Após articulação de Helder Barbalho, governo suspende cacau da Costa do Marfim

Medida beneficia produtores paraenses e de outros estados, que manifest garam preocupação com o risco sanitário da importação de amêndoas



Por Ingrid Sales
24/02/2026 14:29

O governador Helder Barbalho celebrou o Despacho Decisório nº 456, publicado no Diário Oficial da União (DOU) nesta terça-feira (24) pelo Ministério da Agricultura, Pecuária e Abastecimento, que determina a suspensão da entrada de produtos de cacau e de amêndoa de cacau da Costa do Marfim no Brasil por razões sanitárias. A medida é uma resposta às preocupações manifestadas por produtores brasileiros sobre possíveis riscos fitossanitários e impactos competitivos no mercado interno.

A decisão ocorre após uma agenda articulada pelo governador em Brasília (DF), onde ele se reuniu com o ministro e outras autoridades para defender a pauta estratégica dos produtores de cacau paraenses e brasileiros.

“Na manhã de hoje o Ministério da Agricultura publicou portaria de número 456 que suspende a importação de amêndoa da Costa do Marfim. Isso foi uma reivindicação dos produtores rurais.
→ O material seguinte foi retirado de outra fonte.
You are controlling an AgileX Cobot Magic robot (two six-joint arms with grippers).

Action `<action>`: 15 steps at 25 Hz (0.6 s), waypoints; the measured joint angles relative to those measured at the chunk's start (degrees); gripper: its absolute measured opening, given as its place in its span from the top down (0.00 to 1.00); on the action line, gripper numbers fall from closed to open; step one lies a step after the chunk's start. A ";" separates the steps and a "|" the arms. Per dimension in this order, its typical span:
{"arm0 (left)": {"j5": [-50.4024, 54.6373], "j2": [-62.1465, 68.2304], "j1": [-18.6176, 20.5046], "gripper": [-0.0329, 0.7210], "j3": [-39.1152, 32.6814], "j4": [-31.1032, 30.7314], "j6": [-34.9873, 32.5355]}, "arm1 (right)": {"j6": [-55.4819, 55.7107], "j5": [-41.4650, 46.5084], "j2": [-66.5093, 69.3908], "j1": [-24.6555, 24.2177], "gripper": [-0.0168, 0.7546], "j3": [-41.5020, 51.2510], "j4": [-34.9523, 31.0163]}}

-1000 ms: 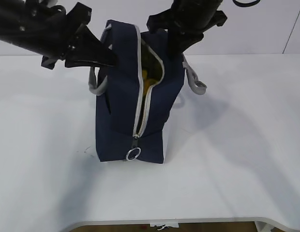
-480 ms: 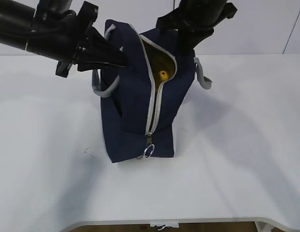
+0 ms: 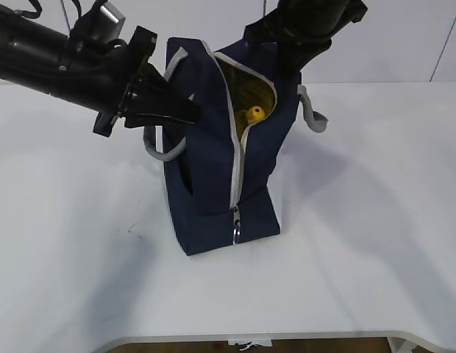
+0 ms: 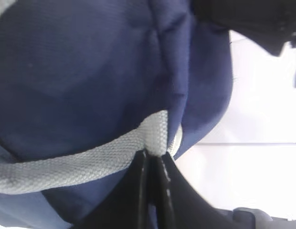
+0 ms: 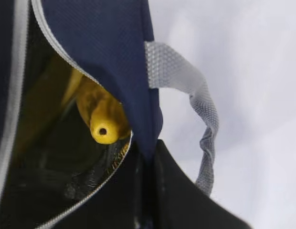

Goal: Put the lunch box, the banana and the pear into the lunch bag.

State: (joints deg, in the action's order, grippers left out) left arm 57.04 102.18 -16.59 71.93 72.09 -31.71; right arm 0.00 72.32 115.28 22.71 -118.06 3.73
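Note:
The navy lunch bag point(image 3: 213, 169) stands upright on the white table, its grey zipper open at the top. My left gripper point(image 3: 190, 114) is shut on the bag's grey left handle point(image 4: 67, 167), with the webbing pinched at my fingertips point(image 4: 153, 155). My right gripper point(image 3: 290, 62) is shut on the navy fabric rim point(image 5: 147, 157) beside the opening. Inside the bag lies the banana point(image 5: 105, 129), whose yellow tip pokes up in the opening point(image 3: 252, 114). The lunch box and the pear are hidden.
The bag's other grey handle point(image 3: 315, 114) hangs loose on its right side. A metal ring pull point(image 3: 235, 234) dangles at the zipper's lower end. The white table point(image 3: 375, 243) ends at a front edge near the bottom of the exterior view.
Both grippers and the bag have shifted to the right across the table. The opening has spread wider, and the yellow banana tip now shows more clearly.

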 joint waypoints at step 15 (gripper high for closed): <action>8.55 -1.95 1.68 0.49 0.00 -0.65 -0.04 | 2.56 -0.21 -1.09 0.00 0.31 0.00 -9.62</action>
State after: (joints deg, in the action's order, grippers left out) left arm 65.59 100.23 -14.91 71.93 71.44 -31.75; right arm 2.56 72.12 114.19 22.71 -118.06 -5.89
Você deve lembrar que nós estivemos em Brasília com o ministro Fávaro reivindicando a proteção à produção nacional e, a partir da fiscalização do Mapa, a questão sanitária bloqueou a importação de amêndoa da Costa do Marfim. Isso vai permitir que os produtos nacionais sejam valorizados e a produção de cacau no Brasil possa melhorar o preço e fortalecer os produtores. O Pará, como líder nacional na produção de cacau, está à frente dessa jornada”, destacou o governador.

Helder Barbalho parabenizou o ministro Fávaro e o governo federal pela iniciativa de proteger os produtores e comemorou a excelente notícia para os produtores de cacau no estado do Pará, na Bahia e em todo o Brasil.

A decisão do Ministério atende às demandas das associações de cacaicultores e lideranças estaduais, que vinham alertando sobre riscos sanitários e impactos competitivos decorrentes da importação de produtos que poderiam prejudicar as lavouras brasileiras e pressionar os preços internos.

Durante sua agenda em Brasília, realizada em 11 de fevereiro, o governador também reforçou a importância de fortalecer a produção nacional e de revisar mecanismos de comércio internacional que possam afetar a competitividade dos produtores brasileiros.

Além da suspensão imediata das importações de amêndoas fermentadas e secas de cacau da Costa do Marfim, o despacho determina que a Secretaria de Comércio e Relações Internacionais e a Secretaria de Defesa Agropecuária do Ministério adotem procedimentos para verificar a triangulação de amêndoas de cacau, com possíveis implicações fitossanitárias.

A suspensão da importação será mantida até que a República da Costa do Marfim forneça garantias de que os envios originários daquele país não contenham amêndoas de cacau produzidas em países vizinhos, cujo status fitossanitário seja desconhecido e que não sejam autorizados para exportação ao Brasil.